TO DO — Going through the material below, output exactly the lines from the one containing "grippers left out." through the one containing "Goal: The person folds", and no pictures.
BEGIN DATASET ENTRIES
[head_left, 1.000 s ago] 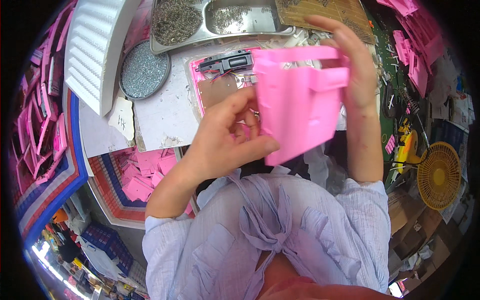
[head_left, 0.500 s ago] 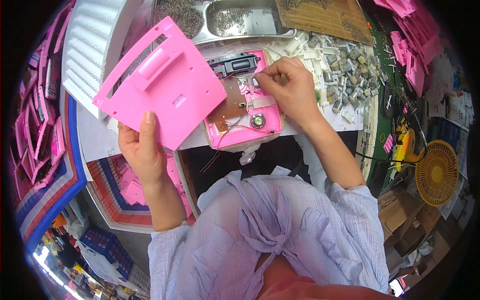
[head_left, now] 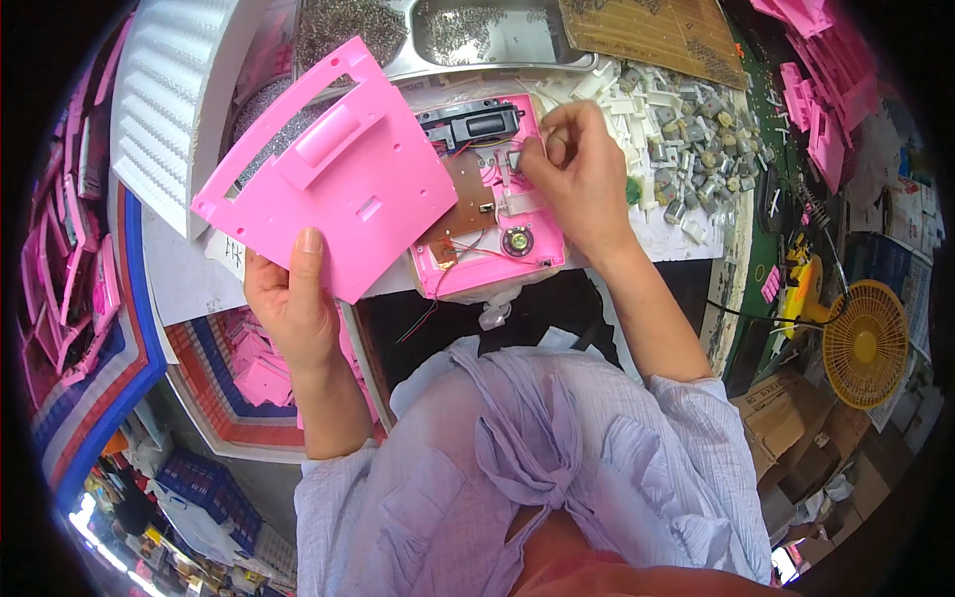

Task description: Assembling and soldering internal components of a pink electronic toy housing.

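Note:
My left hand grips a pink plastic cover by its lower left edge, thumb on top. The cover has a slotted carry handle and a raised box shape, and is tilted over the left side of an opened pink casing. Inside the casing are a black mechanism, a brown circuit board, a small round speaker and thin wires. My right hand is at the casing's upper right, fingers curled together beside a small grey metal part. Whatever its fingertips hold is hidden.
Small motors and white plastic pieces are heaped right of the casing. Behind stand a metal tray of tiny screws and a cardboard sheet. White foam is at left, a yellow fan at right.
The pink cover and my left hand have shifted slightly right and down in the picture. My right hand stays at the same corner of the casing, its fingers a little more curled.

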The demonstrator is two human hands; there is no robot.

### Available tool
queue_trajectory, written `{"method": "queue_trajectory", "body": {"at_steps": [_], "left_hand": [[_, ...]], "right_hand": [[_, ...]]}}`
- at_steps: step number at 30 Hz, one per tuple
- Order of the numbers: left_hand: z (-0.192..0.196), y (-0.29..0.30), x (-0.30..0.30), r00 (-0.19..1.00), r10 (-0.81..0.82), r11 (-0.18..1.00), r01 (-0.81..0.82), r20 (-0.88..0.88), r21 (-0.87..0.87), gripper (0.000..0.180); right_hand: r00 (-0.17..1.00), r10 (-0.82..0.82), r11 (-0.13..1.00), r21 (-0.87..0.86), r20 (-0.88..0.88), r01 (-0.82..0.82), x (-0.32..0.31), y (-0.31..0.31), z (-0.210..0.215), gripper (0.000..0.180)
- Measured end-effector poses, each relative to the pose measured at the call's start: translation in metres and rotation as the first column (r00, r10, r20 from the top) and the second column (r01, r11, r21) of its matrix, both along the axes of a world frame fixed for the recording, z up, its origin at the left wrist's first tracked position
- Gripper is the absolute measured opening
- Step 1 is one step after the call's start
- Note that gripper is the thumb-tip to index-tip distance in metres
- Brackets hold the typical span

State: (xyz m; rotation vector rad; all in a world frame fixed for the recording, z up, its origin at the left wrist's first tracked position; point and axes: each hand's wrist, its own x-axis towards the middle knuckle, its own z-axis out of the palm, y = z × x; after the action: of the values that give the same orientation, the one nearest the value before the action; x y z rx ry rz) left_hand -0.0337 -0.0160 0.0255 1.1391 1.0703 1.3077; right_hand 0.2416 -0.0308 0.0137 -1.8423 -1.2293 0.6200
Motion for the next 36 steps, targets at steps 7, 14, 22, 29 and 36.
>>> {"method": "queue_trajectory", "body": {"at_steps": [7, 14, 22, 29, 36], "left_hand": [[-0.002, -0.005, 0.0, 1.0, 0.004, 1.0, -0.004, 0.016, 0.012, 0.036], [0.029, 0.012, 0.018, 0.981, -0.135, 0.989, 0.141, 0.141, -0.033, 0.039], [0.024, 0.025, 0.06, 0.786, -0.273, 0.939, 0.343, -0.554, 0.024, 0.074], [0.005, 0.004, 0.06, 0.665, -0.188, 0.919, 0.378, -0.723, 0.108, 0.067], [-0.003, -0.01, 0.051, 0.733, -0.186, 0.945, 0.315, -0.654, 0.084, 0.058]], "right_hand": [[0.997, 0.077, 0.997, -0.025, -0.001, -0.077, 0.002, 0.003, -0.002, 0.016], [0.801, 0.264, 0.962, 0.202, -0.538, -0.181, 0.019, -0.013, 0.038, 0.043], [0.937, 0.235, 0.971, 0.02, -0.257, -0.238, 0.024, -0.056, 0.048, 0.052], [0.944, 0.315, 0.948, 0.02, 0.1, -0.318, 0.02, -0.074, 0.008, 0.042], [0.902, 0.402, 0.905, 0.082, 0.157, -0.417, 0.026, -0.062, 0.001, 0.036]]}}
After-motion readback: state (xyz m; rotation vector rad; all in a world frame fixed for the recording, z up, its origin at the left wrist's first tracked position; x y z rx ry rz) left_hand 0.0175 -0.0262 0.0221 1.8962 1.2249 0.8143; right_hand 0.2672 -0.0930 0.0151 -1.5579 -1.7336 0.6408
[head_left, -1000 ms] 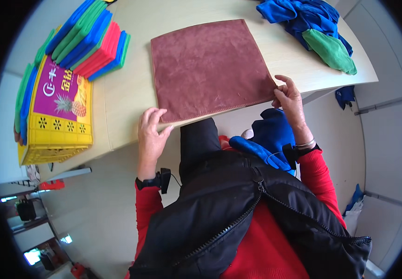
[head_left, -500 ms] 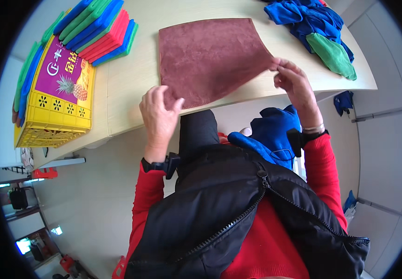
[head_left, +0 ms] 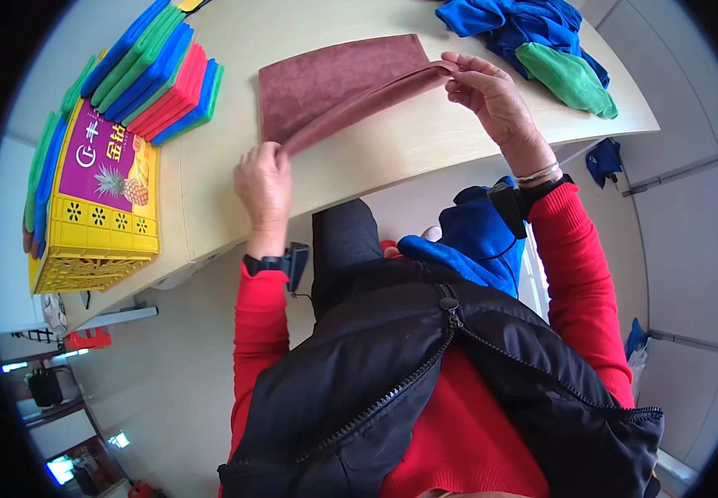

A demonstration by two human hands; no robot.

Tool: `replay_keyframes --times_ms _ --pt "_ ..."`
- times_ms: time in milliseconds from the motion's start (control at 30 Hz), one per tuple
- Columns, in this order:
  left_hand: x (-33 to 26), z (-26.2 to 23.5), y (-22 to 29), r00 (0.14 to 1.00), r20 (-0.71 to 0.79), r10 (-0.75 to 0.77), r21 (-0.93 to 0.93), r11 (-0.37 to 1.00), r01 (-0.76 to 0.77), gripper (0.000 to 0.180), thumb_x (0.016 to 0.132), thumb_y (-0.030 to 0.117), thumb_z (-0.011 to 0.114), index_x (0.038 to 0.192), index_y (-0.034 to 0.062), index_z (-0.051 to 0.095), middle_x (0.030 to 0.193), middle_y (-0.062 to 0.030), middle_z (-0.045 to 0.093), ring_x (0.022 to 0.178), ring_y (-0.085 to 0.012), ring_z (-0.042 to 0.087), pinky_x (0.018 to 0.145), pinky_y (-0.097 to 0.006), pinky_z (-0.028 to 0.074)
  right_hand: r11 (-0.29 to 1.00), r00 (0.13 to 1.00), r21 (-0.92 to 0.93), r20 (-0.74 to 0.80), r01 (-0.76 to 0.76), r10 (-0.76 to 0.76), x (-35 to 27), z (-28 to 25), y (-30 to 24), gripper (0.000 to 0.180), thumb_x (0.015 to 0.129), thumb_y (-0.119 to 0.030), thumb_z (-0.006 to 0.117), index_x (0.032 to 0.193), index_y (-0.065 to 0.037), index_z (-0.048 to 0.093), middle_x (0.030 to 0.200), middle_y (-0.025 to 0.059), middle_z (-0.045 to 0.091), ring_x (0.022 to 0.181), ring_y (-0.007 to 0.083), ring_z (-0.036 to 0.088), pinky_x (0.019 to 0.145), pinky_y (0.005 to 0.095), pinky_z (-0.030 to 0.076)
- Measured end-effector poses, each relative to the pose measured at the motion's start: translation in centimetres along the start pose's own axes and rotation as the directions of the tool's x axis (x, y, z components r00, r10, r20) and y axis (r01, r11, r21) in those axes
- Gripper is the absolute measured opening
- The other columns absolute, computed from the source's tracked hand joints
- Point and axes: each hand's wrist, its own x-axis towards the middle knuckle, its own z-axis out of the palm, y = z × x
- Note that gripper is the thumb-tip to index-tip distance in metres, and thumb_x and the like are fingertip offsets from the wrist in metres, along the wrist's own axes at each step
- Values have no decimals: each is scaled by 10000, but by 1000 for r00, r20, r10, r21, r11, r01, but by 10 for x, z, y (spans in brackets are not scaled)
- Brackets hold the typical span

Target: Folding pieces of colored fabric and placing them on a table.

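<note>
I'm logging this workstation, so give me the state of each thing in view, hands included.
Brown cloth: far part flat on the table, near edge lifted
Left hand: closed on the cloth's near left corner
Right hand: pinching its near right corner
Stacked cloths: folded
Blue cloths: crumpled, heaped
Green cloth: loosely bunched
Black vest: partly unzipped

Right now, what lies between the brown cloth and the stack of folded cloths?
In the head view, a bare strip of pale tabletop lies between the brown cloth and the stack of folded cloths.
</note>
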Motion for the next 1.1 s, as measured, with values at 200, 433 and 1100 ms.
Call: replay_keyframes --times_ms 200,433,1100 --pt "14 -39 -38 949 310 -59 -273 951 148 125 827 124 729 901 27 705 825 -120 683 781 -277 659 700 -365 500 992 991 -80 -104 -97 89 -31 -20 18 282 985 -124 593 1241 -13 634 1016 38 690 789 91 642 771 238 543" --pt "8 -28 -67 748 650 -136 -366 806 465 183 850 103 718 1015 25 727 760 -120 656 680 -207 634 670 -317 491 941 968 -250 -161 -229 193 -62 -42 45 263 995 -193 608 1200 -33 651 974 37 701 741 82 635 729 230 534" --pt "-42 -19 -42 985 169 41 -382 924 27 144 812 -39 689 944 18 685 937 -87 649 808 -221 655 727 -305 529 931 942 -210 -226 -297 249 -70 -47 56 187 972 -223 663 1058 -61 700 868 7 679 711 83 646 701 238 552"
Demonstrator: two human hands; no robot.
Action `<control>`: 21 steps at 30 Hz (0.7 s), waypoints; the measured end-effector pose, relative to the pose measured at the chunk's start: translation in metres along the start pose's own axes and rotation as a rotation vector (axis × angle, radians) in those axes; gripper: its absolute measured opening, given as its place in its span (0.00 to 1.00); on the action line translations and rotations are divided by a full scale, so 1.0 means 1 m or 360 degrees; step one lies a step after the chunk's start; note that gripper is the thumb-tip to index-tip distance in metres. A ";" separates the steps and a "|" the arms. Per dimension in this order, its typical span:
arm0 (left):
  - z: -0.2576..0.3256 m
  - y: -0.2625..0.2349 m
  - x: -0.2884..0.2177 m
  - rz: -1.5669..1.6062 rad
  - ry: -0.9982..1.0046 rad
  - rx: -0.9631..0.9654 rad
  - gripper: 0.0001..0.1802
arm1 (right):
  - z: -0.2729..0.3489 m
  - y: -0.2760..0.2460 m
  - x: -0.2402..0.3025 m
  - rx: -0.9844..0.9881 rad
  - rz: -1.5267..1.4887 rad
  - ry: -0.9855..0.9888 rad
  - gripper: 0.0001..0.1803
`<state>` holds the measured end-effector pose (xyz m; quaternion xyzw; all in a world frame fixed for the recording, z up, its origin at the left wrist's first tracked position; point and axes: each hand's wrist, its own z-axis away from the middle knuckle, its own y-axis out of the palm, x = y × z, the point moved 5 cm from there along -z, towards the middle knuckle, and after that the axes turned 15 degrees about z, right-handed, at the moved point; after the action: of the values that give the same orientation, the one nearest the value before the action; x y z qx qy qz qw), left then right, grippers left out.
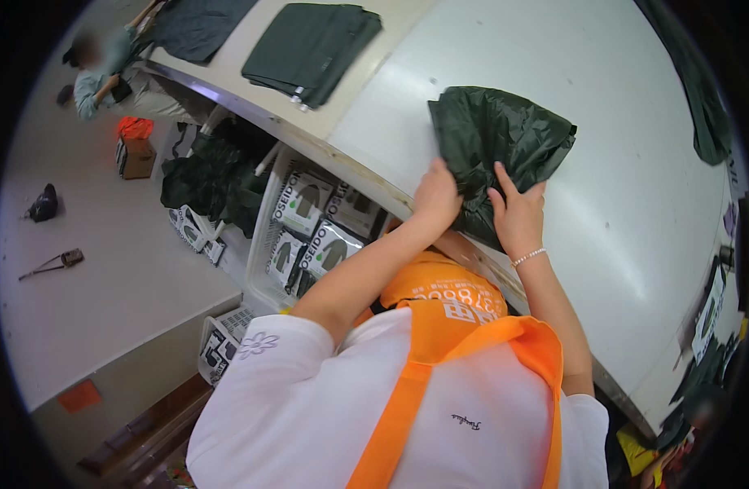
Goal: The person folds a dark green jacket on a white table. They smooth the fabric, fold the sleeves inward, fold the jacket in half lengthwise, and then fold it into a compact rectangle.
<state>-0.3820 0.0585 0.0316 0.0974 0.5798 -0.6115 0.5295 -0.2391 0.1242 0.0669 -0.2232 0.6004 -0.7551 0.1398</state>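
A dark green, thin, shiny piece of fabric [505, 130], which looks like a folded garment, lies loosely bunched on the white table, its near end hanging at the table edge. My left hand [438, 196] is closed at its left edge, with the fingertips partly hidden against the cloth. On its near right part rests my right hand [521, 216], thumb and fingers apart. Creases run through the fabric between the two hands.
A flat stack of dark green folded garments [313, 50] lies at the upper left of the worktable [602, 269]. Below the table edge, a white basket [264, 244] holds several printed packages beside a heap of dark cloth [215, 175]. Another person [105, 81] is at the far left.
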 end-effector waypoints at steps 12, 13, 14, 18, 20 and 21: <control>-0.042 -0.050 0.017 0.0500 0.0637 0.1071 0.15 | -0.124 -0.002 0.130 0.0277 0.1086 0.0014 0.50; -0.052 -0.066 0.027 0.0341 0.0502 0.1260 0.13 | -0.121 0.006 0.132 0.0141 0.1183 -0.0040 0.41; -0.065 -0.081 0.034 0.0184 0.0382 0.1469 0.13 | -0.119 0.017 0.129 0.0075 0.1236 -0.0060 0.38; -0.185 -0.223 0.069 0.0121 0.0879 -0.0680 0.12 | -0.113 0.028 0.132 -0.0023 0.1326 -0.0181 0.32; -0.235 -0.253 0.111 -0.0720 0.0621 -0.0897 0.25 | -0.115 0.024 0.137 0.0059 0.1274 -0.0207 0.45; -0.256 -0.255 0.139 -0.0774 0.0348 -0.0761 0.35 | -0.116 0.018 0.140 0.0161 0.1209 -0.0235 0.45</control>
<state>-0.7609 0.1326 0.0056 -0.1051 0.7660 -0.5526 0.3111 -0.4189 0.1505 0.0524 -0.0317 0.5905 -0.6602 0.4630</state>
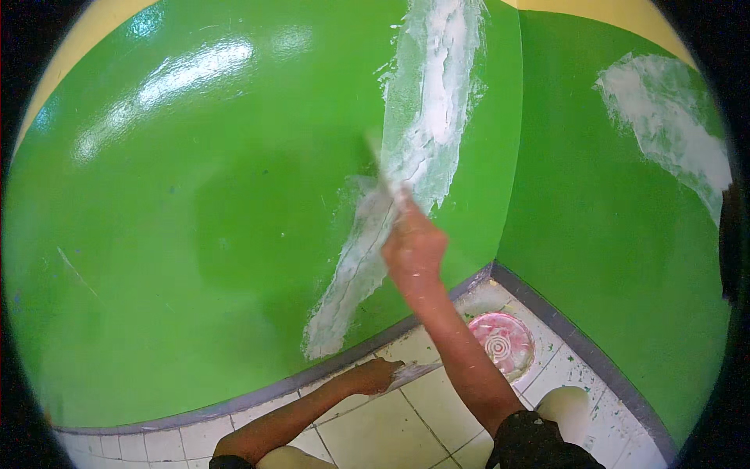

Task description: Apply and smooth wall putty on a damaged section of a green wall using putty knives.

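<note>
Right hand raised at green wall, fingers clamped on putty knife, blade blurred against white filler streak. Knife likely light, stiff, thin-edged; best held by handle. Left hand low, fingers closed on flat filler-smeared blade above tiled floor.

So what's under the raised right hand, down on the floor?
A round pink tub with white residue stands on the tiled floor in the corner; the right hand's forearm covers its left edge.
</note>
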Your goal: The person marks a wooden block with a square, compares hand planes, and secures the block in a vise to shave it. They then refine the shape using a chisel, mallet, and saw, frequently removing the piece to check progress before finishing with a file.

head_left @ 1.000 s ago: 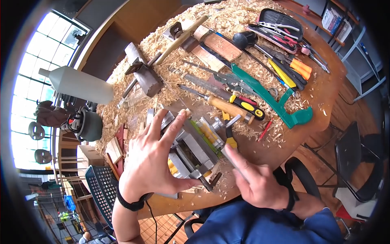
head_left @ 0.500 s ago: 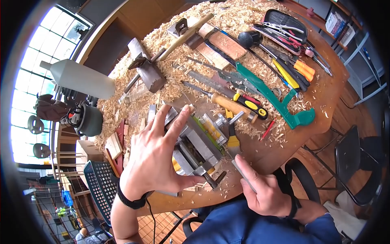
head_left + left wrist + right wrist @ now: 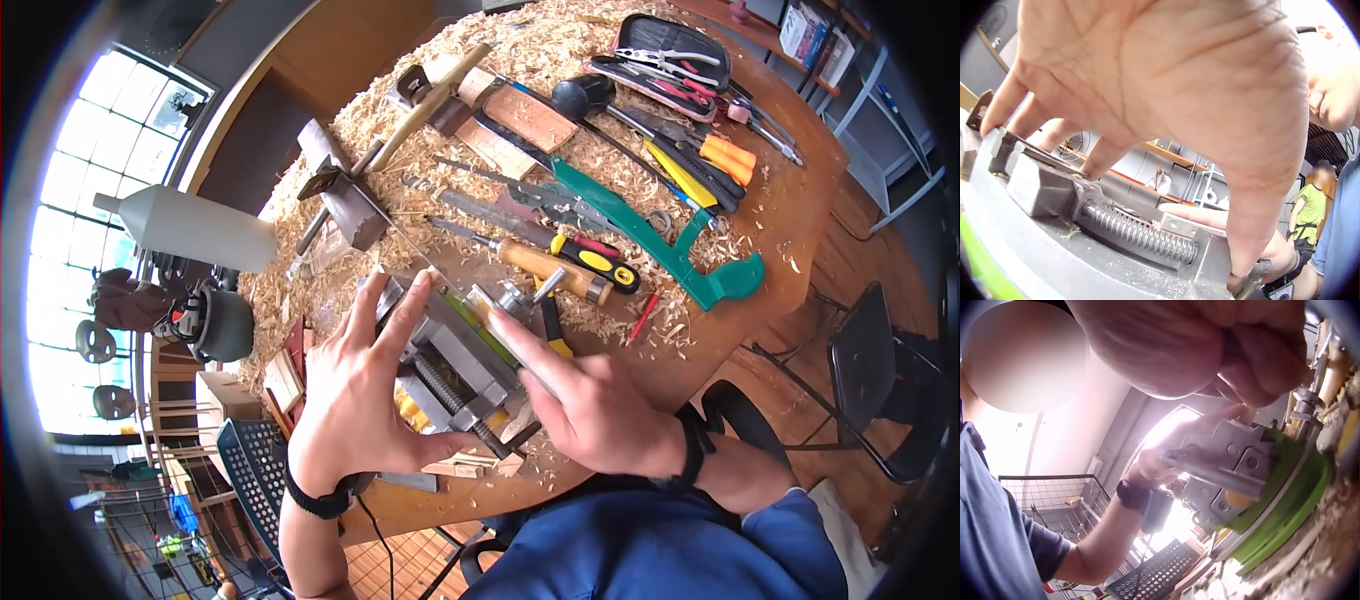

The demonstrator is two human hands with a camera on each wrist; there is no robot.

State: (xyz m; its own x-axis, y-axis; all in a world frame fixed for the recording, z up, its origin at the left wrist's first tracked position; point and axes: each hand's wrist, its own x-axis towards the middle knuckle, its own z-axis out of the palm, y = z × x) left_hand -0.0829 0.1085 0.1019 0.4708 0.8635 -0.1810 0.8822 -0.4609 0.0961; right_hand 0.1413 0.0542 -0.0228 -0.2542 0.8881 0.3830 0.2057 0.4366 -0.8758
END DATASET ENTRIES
RESULT —
`<state>` holds the measured end-effector pose (xyz m; quaternion xyzw; all in a world frame fixed for the recording, z up, its origin at the left wrist's first tracked position; point and axes: each hand's wrist, its own z-axis away from the middle knuckle, its own y-axis out of the palm, x = y × z, the point moved 5 cm from there along -z, towards the middle knuckle, and after that the axes turned 15 degrees about z, right-handed, at the moved point; after the action: of the values that give the same orientation, the one nearest the value before the action; x y z qx qy qz qw), left then right, grippers left out.
Goal: The person folds a dark green jacket on a white table. They smooth the fabric, fold the sleeves inward, fold the jacket in half lengthwise, and then fold it into a compact rectangle.

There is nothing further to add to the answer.